As international students or professionals we are used to our own culture and social behavior in our country. It can be a cultural shock for us when we come to America and see certain social behavior exhibited by people. Though we are from other countries, we should not misunderstand American people behavior or behave rude to anyone because they did something that we are not used to…I am not a psychologist or intercultural mediator, I will share my experiences what I think are common and what I felt were different from my home country.

How people greet in America?

Etiquette in USIt is very common in US that if you see a person in the eye (if your looks connect with other person)  when you are walking down the street or anywhere in a building, to say a friendly phrase,

“ Hi ! How are you doing ?”

Typically you smile and then say the phrase.
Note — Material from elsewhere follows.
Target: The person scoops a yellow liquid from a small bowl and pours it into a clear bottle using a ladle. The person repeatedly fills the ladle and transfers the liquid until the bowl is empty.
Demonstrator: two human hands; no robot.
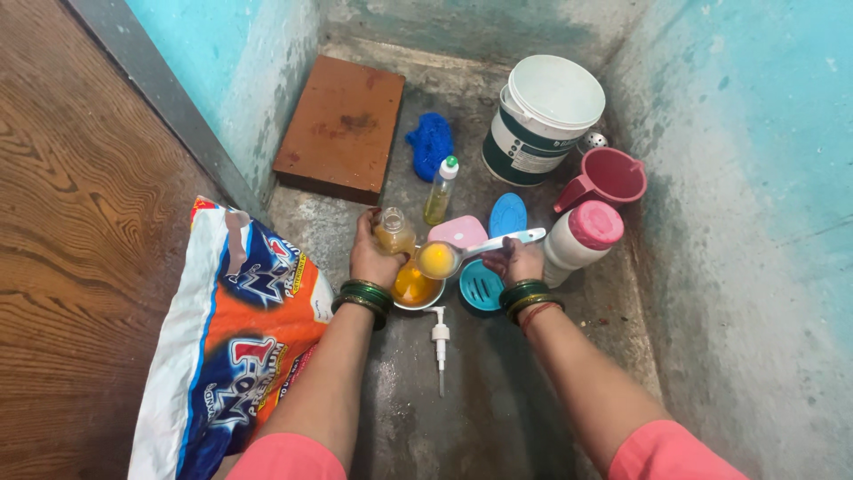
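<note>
A large printed detergent bag (227, 347) leans at the left wall, a white bucket (542, 120) stands far right on the concrete floor (498, 409). The left hand (373, 253) grips a small open bottle (394, 231), tilted over a steel bowl (416, 289) of yellow liquid; the right hand (515, 260) pinches a white spoon (475, 249), held level, brimming, above it. A pump cap (440, 342) lies near.

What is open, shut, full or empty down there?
Small bottle: uncapped, tilted in left hand.
Spoon: filled with yellow liquid, held by right hand.
Bowl: holds yellow liquid.
Pump top: off, lying on floor.
White bucket: lid on.
Pink mug: upright, looks empty.
</note>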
This is a very common and most important way to greet people. Irrespective of if you know the person or not, you always ask the person “How are you doing ?”. It is a common etiquette in America.  I was not used to greeting someone on the road or anywhere back in my country, but now I kind of got the feel of it.  If you are a student, you greet the professor in same way, but add ‘Professor’ before .
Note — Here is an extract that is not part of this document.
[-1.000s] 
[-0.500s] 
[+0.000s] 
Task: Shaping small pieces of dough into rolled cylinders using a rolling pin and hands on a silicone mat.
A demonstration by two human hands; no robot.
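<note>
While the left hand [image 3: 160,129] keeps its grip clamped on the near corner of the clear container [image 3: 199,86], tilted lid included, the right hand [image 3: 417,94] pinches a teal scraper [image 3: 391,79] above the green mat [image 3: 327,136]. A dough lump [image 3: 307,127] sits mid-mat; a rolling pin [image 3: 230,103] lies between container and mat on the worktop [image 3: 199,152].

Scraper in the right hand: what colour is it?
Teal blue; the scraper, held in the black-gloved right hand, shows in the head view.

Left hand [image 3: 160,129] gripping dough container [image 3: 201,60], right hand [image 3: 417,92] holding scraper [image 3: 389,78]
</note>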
If you do not say,  “How are you doing or smile”, you just nod the head down just as a gesture to acknowledge the other person. You may say “Hi” and then nod the head down.  I was not used to this too…In our culture, we do not say Hi to random people on the street and it is socially considered intruding someone’s personal space, but in US it is very common and it is the way you do it.

Few other ways to greet people in USA :

“ Hey ! Whats up ?” or  “ Whats up man ?”
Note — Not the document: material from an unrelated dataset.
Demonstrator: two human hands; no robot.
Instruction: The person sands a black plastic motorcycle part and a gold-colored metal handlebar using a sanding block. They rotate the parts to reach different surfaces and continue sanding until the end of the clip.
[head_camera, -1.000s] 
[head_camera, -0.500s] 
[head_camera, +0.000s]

This is a very common to say “Whats up ?”. Other countries are picking up the western lingo and most of the students know this…

If you know the person or if the guy is close to you, you may say

“ Hey Dude ! whats up ?”

If you greet someone, they would respond

“ I am fine, Thanks ! How are you doing ?”

Did you see the word “Thanks”. People use Thanks or Thank you a lot here in US. It is  common etiquette to thank someone.

You may continue the conversation if you know the person by basic questions like,

  • “How are things with you ?
  • “How is life treating you buddy ?”
  • “How is work ? ”

Hug and Shaking hands :

Typically,  you shake hands when you meet someone and you shake hands firmly. This is common everywhere. One additional thing is, if you are meeting a girl or woman and you know the girl or woman well, it is common to Hug the person. Just a light hug, where you just put arm around her back and just touch your  head lightly. This not the hug like they show in movies ;)  Just a friendly way to hug someone if you know the person well. It is etiquette to just greet a lady by shaking hand for the first couple of times until you know the person. But, sometimes if you meet someone in the club while dancing, then it is different, you may hug the person second time because you danced with them…it depends. In general, you only hug women or girls you know very well and it is etiquette to hug women in America.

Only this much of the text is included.